Disney World unfair labor practice charge

According to news reports, on June 5, a labor union representing Disney World character performers filed an unfair labor practice charge protesting the alleged chilling effect of a company policy forbidding performers from publicly disclosing which characters they portray. The irony is unavoidable, especially to any employer who has been targeted by the National Labor Relations Board's (NLRB) highly imaginative campaign to rid the working world of dormant unfair labor practices lurking in the wording of handbooks and policies. A Mickey Mouse ruling is inevitable.

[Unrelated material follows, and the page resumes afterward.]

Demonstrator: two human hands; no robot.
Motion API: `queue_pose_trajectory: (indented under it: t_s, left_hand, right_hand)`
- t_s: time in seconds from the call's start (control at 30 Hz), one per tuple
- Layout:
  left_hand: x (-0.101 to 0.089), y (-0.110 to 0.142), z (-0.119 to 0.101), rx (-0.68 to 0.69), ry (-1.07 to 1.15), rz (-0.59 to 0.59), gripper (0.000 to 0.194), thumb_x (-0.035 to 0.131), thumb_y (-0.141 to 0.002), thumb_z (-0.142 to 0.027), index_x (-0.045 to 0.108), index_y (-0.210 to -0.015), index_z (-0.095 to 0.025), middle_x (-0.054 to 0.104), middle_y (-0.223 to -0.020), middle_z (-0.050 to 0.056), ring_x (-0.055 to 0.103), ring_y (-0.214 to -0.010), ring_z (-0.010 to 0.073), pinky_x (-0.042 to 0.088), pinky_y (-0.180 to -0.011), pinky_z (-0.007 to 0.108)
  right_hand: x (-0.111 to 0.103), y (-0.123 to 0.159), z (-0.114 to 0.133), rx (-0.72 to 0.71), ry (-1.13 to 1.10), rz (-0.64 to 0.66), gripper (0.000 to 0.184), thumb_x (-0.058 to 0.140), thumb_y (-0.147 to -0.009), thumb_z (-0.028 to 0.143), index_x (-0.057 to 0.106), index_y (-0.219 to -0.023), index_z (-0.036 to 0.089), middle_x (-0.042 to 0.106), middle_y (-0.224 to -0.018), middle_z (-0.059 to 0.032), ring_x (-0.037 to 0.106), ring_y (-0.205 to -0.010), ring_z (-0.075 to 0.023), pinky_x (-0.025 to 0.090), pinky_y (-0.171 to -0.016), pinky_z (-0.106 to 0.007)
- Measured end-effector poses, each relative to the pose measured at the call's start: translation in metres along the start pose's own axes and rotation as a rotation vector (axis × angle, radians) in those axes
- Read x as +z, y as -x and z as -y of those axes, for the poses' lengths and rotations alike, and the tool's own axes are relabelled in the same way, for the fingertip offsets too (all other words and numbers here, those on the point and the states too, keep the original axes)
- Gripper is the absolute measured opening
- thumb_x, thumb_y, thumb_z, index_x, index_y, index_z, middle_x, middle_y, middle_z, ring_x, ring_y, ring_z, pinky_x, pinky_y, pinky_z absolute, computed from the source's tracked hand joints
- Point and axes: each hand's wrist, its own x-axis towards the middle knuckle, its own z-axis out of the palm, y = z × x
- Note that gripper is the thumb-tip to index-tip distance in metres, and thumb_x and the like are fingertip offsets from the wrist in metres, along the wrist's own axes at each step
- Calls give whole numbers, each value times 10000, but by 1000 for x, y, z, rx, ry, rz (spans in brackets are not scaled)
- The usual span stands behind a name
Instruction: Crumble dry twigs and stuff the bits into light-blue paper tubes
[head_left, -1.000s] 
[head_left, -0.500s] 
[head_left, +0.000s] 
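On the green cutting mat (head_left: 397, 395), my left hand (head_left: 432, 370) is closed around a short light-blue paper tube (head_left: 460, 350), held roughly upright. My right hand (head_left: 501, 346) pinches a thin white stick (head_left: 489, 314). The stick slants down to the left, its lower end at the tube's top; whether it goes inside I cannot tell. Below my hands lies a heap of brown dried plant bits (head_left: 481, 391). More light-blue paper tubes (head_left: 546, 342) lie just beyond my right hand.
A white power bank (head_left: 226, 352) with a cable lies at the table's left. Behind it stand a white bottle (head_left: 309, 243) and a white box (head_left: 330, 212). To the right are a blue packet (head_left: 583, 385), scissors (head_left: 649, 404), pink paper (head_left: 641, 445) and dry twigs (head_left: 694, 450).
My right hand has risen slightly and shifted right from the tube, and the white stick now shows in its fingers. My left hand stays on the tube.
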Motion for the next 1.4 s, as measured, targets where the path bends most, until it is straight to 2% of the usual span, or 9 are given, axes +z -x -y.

—Keith H. McCown, partner (Boston), Morgan, Brown & Joy LLP

Employers would be wise to consider a change in approach to whistleblower risk-management

In recent years, Congress has enacted or expanded whistleblower protections under more than 30 statutory schemes affecting employers of all sizes and in various industries. As a result, many employers have dramatically changed their whistleblower risk-management approach. Best practices now include using multi-disciplinary management teams composed of legal, HR, compliance and risk management personnel to respond to and resolve whistleblower complaints; providing ombudsman support services to whistleblowers; and conducting independent review of all proposed adverse employment actions against known whistleblowers prior to implementation. Such practices can significantly reduce the number of whistleblower retaliation claims.

—Mary E. Pivec, partner (Washington, DC), FordHarrison LLP

On joint employers

The NRLB's recent decision in Browning-Ferris Industries of California v. Sanitary Truck Drivers has fundamentally altered the standard for determining whether businesses are “joint employers” of the same employees. The previous standard focused on whether Business A exercised direct control over Business B's employees. Now, “joint employer” status may exist where Business A has authority to control essential terms and conditions of Business B employees' employment — even if Business A exercises this authority only indirectly or not at all. Many business relationships — including lessor-lessee, franchisor-franchisee and contractor-subcontractor — could be impacted by the new standard. Therefore, companies should evaluate their relationships to identify what control, direct or indirect, they may possess over the terms and conditions of other businesses' employees.

—Elizabeth F. Mason, Esq. partner (Boston) Bernkopf Goodman LLP

FCRA violations

The surge of class actions against employers for Fair Credit Reporting Act (FCRA) violations is largely due to the availability of statutory damages that can reach up to $1,000 per class member where “willfulness” is shown, even where no injury exists. At the same time, district courts are beginning to provide guidance on the nuanced issues these lawsuits raise, with a number of recent decisions treating FCRA willfulness as a question of law in class actions against employers. An understanding of these decisions will aid employers in reviewing their compliance with FCRA obligations and in forming their litigation strategy.